I work in a bank and I'm constantly helping customers. Most of the time I can just tell by the way that they look at me, that they don't expect me to have very good English skills. They probably think I speak with an accent, because when I do talk most of them will say, "Oh, you speak English so well! You were born here weren't you?" When I sit back and think about it, you know, they've judged me and I know it's because of the way I look.

—Student journal entry

The united states is a country of immigrants, yet some citizens are considered more foreign than others. The most striking example of this is undoubtedly the internment of Japanese American citizens during World War II. As the officer in charge of the Western Defense, Lieutenant General John L. DeWitt, said at the time, "You needn't worry about the Italians at all except in certain cases. Also, the same for the Germans except for individual cases. But we must worry about the Japanese all the time until he is wiped off the map."1 Of course, such race-based discrimination is no longer allowable under law. Even so, the country's long history of differentiating immigrants on the basis of national origin suggests that not all U.S. citizens are perceived to be equally "American," even today.
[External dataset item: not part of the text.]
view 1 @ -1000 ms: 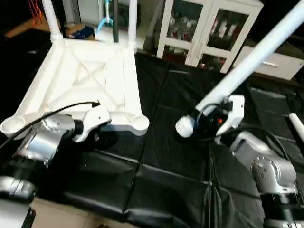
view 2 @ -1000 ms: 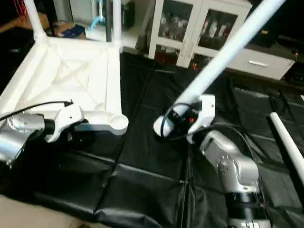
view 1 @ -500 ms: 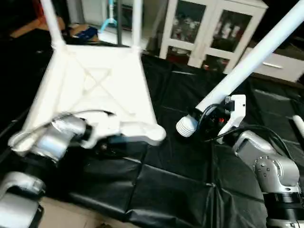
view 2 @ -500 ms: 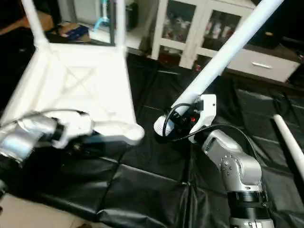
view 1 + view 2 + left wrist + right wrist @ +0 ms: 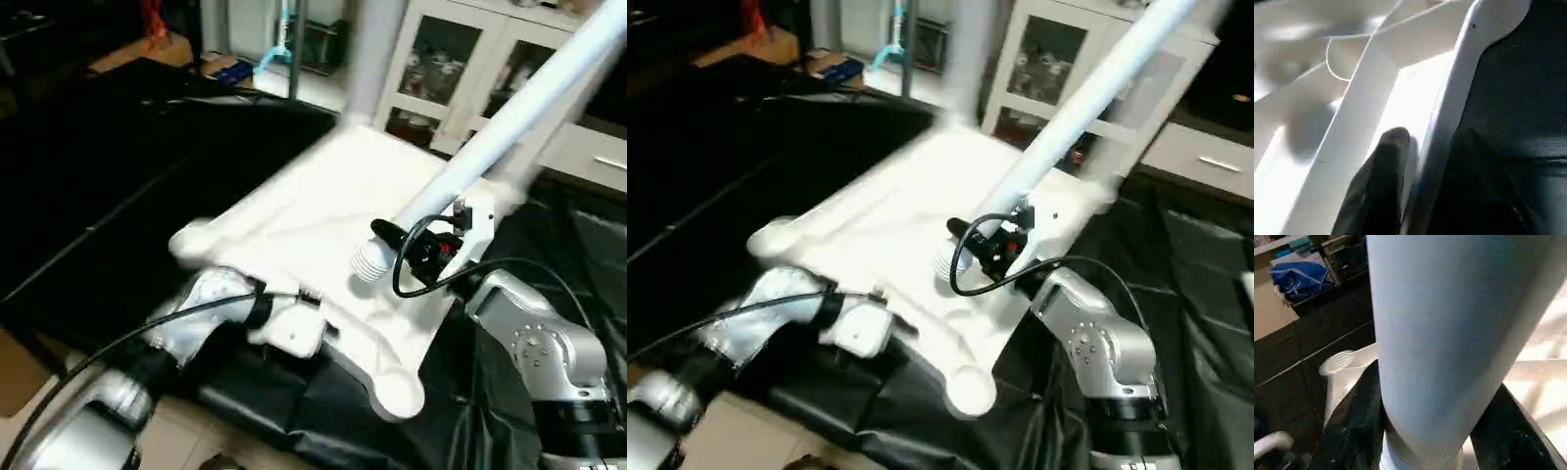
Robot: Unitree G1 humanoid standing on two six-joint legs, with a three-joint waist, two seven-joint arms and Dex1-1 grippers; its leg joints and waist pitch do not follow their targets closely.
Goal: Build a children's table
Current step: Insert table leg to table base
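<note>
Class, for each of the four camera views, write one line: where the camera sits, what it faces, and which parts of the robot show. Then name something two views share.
Left eye view: on the head, looking down at the table top; both silver forearms show.
Right eye view: beside it on the head, same scene; the right gripper holds a leg.
Left wrist view: on the left wrist, looking along a black finger lying against the top's rim.
Right wrist view: on the right wrist, facing the leg between its two fingers.
Shared: the leg shows in both the right eye and right wrist views.
</note>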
Soon after the country was founded, the Naturalization Act of 1795 set the parameters for who could become a citizen: free, white persons.2 Although persons of non-European origin were integral to the founding (and literal building) of the country, they did not "belong" in the sense [End Page 59] that they were entitled to the rights and privileges of citizenship. With passage of the Fourteenth Amendment, however, the first nonwhites became eligible for citizenship: "Africans" were allowed to become "American" after the Civil War. Despite this victory for civil rights, the change in the law served to further alienate persons from Latin America and Asia; their status as "outsiders" was now firmly fixed in "a society only able to see in black and white."3

Nearly a century later, immigration and nationality acts had finally lifted racial restrictions on citizenship and had abolished national-origin quotas for immigration. By 1968, civil rights laws stipulated that a person's race or place of origin could no longer be used to deny him or her access to the American dream. Even so, centuries of practice judging "fit" and "belonging" among the population meant that related attitudes and customs did not disappear overnight. Indeed, even at the beginning of the twenty-first century, people are still deciding which fellow immigrants and citizens should be considered "real" Americans.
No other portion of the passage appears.